PMID: 

Food Chem Toxicol. 2019 Jul 22:110694. Epub 2019 Jul 22. PMID: 31344369

Abstract Title: 

Long-term exposure to bisphenol A or S promotes glucose intolerance and changes hepatic mitochondrial metabolism in male Wistar rats.

Abstract: 

The present study evaluates the effects of low-level long-term exposure to bisphenol A (BPA) and bisphenol S (BPS) on serum biochemical markers, glucose homeostasis, mitochondrial energy metabolism, biogenesis and dynamics, and redox status in livers of Wistar rats.

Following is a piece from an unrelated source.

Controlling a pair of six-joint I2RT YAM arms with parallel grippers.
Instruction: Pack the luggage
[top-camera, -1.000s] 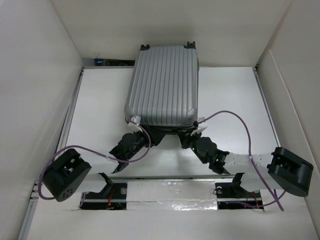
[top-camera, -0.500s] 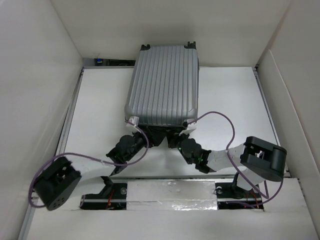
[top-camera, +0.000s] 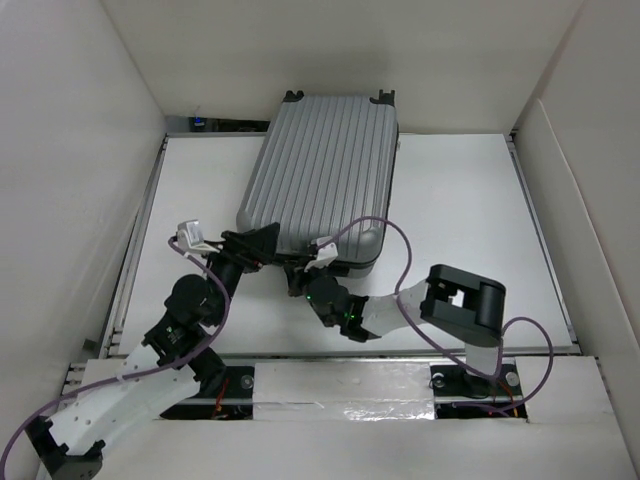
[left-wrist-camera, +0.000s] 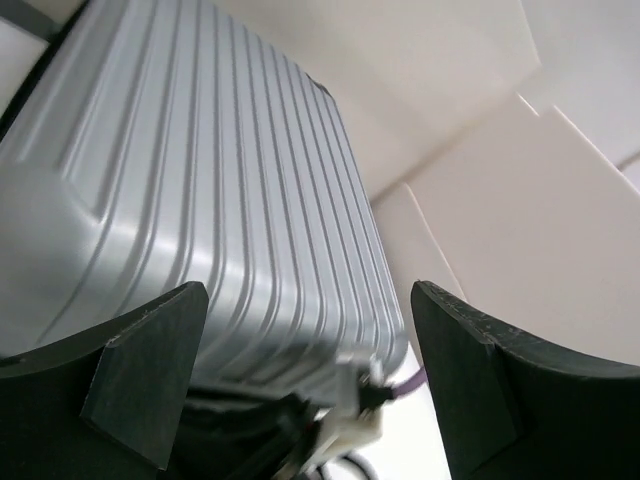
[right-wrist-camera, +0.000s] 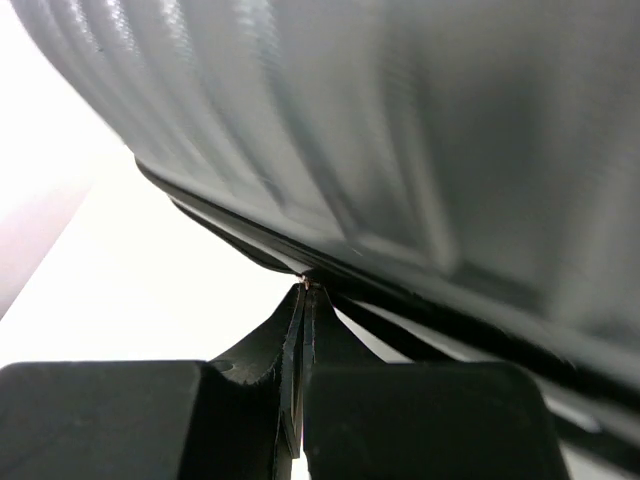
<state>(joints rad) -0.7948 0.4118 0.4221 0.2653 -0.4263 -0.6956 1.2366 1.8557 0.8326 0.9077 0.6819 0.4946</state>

While only the exposure to BPS induces a significant body mass gain after 21 weeks, both compounds alter serum lipid levels and lead to the development of glucose intolerance. Regarding mitochondrial metabolism, both bisphenols augment the electron entry by complex II relative to complex I in the mitochondrial respiratory chain (MRC), and reduce mitochondrial content; BPA reduces OXPHOS capacity and uncouples respiration (relative to maximal capacity of MRC) but promotes a significant increase in fatty acid oxidation. Either exposure to BPA or BPS leads to an increase in mitochondrial-derived reactive oxygen species, mainly at complex I. Additionally, BPA and BPS significantly upregulate the expression levels of dynamin-related protein 1 related to mitochondrial fission, while BPA downregulates the expression of proliferator-activated receptor gamma coactivator 1 alpha, a master regulator of mitochondrial biogenesis. In summary, our data shows that exposure to both compounds alters metabolic homeostasis and mitochondrial energy metabolism, providing new mechanisms by which BPA and BPS impair the mitochondrial metabolism.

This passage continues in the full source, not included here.